→ **EXERCISE DESCRIPTION**
Work through the data below and copy out every line where "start" is found.

→ **DATA SEGMENT**
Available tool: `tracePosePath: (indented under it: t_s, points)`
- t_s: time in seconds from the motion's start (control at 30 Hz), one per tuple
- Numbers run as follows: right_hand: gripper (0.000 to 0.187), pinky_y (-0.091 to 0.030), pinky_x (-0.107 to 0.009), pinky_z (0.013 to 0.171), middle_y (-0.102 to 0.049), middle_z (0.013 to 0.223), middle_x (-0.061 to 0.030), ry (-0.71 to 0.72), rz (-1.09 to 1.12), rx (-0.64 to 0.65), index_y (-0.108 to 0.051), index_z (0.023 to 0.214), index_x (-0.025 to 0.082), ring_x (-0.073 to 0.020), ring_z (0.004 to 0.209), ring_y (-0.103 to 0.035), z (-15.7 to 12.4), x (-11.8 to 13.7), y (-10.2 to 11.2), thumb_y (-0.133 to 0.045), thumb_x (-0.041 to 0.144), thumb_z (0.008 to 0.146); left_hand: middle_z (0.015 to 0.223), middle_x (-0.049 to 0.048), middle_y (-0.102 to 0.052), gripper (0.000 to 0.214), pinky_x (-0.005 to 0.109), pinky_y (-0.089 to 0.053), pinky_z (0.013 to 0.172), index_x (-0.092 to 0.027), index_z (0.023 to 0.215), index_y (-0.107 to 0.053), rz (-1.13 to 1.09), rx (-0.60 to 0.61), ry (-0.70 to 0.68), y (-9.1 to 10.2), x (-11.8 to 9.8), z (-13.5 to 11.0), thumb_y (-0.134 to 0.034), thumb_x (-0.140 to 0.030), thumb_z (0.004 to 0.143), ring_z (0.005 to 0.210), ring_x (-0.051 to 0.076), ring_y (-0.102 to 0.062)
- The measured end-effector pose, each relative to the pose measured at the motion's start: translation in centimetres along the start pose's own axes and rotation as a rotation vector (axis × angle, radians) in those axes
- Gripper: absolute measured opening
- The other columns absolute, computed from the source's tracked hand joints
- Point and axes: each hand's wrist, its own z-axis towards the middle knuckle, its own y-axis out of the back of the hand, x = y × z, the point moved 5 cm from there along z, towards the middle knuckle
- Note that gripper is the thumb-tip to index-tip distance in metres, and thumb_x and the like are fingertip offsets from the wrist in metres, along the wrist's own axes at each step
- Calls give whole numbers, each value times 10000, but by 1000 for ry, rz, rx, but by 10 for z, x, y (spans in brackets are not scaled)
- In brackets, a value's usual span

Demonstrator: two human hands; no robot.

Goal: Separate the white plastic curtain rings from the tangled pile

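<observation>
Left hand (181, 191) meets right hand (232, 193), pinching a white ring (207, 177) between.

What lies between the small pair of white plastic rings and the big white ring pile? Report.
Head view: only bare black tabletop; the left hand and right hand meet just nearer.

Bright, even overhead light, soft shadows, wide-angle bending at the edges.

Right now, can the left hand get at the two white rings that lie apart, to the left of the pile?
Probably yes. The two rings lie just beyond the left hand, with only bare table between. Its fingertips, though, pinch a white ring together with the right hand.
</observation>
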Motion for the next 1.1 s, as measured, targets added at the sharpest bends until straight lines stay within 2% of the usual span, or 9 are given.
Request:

→ **ANSWER TO THE PROBLEM**
- t_s: time in seconds from the motion's start (control at 30 Hz), one per tuple
- The measured end-effector pose, each relative to the pose measured at the motion's start: translation in centimetres along the start pose's own axes and rotation as a rotation vector (axis × angle, radians) in those axes

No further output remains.